Have no guilt in  roasting, sauteeing or lightly boiling your vegetables before you eat them. Have no compunction in throwing a few extra tablespoons of butter into the pot of vegetables so they slide down more easily. Have no hesitation in seasoning them creatively, and allow me highly recommend garlic as my own personal seasoning of choice when trying to move vegetables from the realm of merely edible to  “Yay, we’re having carrots for dinner!”

This oven roasting technique works on many vegetables. It’s particularly effective on root vegetables such as sweet potatoes, parsnips, turnips, rutabagas and of course, carrots. As a bonus, most of these vegetables are cheap in the winter and some can probably be picked up for less than a dollar a pound at your local grocery store.
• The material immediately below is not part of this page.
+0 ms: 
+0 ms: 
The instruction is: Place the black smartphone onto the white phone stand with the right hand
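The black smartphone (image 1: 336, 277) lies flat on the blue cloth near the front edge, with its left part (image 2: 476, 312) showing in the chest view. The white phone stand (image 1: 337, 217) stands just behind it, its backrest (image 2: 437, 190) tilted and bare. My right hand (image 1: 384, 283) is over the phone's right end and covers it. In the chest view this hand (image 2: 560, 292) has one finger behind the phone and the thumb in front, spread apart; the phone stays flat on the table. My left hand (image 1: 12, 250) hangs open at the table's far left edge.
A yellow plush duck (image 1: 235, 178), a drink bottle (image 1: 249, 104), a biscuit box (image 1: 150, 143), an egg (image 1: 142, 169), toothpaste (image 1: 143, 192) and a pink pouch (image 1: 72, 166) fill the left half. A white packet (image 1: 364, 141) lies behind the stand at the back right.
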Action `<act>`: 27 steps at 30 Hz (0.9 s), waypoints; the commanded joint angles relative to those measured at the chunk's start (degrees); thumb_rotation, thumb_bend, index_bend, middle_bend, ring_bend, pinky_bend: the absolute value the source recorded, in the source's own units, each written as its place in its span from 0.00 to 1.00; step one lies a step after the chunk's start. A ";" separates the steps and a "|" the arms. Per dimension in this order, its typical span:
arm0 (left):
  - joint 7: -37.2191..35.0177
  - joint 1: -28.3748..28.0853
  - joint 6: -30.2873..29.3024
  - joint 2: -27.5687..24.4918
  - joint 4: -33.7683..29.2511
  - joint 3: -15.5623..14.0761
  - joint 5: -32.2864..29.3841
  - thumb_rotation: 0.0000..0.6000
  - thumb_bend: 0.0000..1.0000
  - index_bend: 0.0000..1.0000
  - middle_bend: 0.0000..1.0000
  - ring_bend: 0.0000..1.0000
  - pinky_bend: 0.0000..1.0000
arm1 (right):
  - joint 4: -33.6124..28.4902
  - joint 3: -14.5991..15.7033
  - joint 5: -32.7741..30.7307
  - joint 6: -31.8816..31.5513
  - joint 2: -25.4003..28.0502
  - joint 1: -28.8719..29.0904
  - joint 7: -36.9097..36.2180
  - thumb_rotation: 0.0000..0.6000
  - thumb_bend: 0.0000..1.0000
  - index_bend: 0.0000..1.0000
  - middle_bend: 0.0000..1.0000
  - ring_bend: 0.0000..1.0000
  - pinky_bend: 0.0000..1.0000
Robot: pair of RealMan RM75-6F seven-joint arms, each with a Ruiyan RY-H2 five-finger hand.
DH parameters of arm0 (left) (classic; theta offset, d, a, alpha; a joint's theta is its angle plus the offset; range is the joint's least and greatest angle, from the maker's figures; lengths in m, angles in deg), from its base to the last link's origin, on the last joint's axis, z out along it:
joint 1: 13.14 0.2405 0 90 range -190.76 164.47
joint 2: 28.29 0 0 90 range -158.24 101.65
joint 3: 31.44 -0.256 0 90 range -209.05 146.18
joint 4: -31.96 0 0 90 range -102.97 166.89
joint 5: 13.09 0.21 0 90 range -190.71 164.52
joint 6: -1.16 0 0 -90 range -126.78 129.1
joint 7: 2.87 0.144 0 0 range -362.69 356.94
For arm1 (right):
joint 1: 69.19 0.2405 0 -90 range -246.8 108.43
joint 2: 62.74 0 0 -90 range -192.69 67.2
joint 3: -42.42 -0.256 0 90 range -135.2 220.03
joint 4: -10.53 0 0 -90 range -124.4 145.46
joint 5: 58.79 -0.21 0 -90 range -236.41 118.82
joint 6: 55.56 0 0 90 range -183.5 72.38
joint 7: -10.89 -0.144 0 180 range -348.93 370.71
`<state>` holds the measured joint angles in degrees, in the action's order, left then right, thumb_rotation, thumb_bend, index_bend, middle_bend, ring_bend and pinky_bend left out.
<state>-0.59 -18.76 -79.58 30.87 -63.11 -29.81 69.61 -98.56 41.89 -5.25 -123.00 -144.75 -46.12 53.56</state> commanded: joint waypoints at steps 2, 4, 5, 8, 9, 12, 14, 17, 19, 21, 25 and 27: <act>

Healthiness rating: Healthy

Vegetables, butter and sea salt: sounds healthy to me.

Yumminess rating: Yummy

This is one of those recipes that may not change the mind of the veggie hater, but will likely sway a veggie tolerator into actively enjoying a serving of carrots. My husband’s reaction when he walks into the kitchen and sees roasted carrots is “Yum! Carrots for dinner!”. This automatically puts roasted carrots in the top tier for best vegetable recipes ever.

Roasted Carrots

2 pounds of carrots, peeled (or washed) and scrubbed

6 TBSP butter

1/2-1 tsp sea salt, according to taste

optional: garlic powder

Preheat oven to 400 degrees.

Melt butter in an oven proof container, preferable a cast iron skillet. Anything, including a cookie sheet, will work for roasting the carrots, but cast iron helps with the browning process.

Add carrots and salt. Stir until the carrots are well coated with melted butter.

If desired, add 1/4-1/2 tsp garlic powder. I do this occasionally to change up the flavor, but despite being a devoted fan of garlic, I don’t think the carrots have to have any flavor boost besides the roasting process.

Roast the carrots for 30-6o minutes depending on your oven, time constraints and desired degree of browning. The carrots should have a slightly shriveled look and be lightly browned when they’re done.